*AVAILABLE DATA*:
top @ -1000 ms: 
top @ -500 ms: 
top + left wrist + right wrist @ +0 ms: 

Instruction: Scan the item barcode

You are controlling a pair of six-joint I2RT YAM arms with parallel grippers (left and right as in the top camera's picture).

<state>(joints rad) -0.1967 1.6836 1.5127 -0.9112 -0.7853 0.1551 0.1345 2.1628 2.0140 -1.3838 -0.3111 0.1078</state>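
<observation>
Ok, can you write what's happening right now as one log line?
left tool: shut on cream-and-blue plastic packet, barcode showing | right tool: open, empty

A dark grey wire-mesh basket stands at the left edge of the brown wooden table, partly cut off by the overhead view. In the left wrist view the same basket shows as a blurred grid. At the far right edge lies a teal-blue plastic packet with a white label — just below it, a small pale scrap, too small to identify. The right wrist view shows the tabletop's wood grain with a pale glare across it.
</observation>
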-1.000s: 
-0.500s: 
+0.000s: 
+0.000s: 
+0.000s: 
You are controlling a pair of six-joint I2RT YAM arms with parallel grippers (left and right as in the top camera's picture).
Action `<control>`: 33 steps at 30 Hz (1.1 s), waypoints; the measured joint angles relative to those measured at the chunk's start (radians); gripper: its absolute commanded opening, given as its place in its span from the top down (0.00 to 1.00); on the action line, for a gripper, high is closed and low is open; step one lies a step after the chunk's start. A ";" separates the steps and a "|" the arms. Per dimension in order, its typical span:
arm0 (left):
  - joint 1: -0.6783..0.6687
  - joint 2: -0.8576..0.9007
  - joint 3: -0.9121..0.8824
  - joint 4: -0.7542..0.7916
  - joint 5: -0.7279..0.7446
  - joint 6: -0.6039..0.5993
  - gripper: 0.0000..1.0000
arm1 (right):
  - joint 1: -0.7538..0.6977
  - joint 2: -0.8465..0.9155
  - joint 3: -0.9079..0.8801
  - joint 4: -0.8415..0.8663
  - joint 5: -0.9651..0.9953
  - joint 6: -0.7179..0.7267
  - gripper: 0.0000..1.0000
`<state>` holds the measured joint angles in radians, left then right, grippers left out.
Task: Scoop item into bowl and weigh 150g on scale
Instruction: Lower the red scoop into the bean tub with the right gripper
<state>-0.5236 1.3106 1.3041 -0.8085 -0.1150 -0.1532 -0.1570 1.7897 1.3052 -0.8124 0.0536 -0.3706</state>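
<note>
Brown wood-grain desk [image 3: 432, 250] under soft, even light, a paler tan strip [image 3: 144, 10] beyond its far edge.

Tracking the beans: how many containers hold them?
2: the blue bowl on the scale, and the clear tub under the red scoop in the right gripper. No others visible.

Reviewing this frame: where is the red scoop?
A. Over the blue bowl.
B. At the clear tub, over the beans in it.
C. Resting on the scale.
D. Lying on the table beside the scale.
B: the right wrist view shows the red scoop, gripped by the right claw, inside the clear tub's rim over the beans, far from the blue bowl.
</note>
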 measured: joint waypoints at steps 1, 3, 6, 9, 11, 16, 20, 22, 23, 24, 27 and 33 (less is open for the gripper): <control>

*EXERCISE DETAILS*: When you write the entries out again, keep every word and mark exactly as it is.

*EXERCISE RESPONSE*:
top @ -1000 ms: 
top @ -500 ms: 
top + left wrist + right wrist @ +0 ms: 

Instruction: Scan the item barcode

You are controlling a pair of six-joint I2RT YAM arms with parallel grippers (left and right as in the top camera's picture).

<state>(joints rad) -0.1967 1.6836 1.5127 -0.9112 -0.7853 0.1551 0.1345 2.1628 2.0140 -1.3838 -0.3111 0.1078</state>
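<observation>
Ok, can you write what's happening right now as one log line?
left tool: shut on cream-and-blue plastic packet, barcode showing | right tool: open, empty

A dark grey wire-mesh basket stands at the left edge of the brown wooden table, partly cut off by the overhead view. In the left wrist view the same basket shows as a blurred grid. At the far right edge lies a teal-blue plastic packet with a white label — just below it, a small pale scrap, too small to identify. The right wrist view shows the tabletop's wood grain with a pale glare across it.
</observation>
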-1.000s: 
-0.500s: 
+0.000s: 
+0.000s: 
+0.000s: 
You are controlling a pair of six-joint I2RT YAM arms with parallel grippers (left and right as in the top camera's picture).
Action `<control>`: 33 steps at 30 Hz (1.1 s), waypoints; the measured joint angles relative to those measured at the chunk's start (radians); gripper: its absolute commanded opening, given as its place in its span from the top down (0.00 to 1.00); on the action line, for a gripper, high is closed and low is open; step one lies a step after the chunk's start. A ";" separates the steps and a "|" the arms. Per dimension in order, its typical span:
arm0 (left):
  - joint 1: -0.6783..0.6687
  - joint 2: -0.8576..0.9007
  - joint 3: -0.9121..0.8824
  - joint 4: -0.7542..0.7916
  - joint 5: -0.7279..0.7446
  - joint 6: -0.6039..0.5993
  - gripper: 0.0000..1.0000
arm1 (right):
  - joint 1: -0.7538..0.6977
  - joint 2: -0.8465..0.9155
  - joint 3: -0.9079..0.8801
  - joint 4: -0.8415..0.8663
  - joint 5: -0.9651..0.9953
  - joint 6: -0.7179..0.7267
  - gripper: 0.0000..1.0000
`<state>` holds the measured joint angles in radians, left then right, grippers left out.
Task: Scoop item into bowl and weigh 150g on scale
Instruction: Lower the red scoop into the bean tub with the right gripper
<state>-0.5236 1.3106 1.3041 -0.8085 -0.1150 -0.1532 -0.1570 1.7897 1.3052 -0.8124 0.0536 -0.3706</state>
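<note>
Brown wood-grain desk [image 3: 432, 250] under soft, even light, a paler tan strip [image 3: 144, 10] beyond its far edge.

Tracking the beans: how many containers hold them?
2: the blue bowl on the scale, and the clear tub under the red scoop in the right gripper. No others visible.

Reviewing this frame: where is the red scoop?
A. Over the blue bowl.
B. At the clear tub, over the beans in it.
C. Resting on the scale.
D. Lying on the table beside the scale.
B: the right wrist view shows the red scoop, gripped by the right claw, inside the clear tub's rim over the beans, far from the blue bowl.
</note>
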 measured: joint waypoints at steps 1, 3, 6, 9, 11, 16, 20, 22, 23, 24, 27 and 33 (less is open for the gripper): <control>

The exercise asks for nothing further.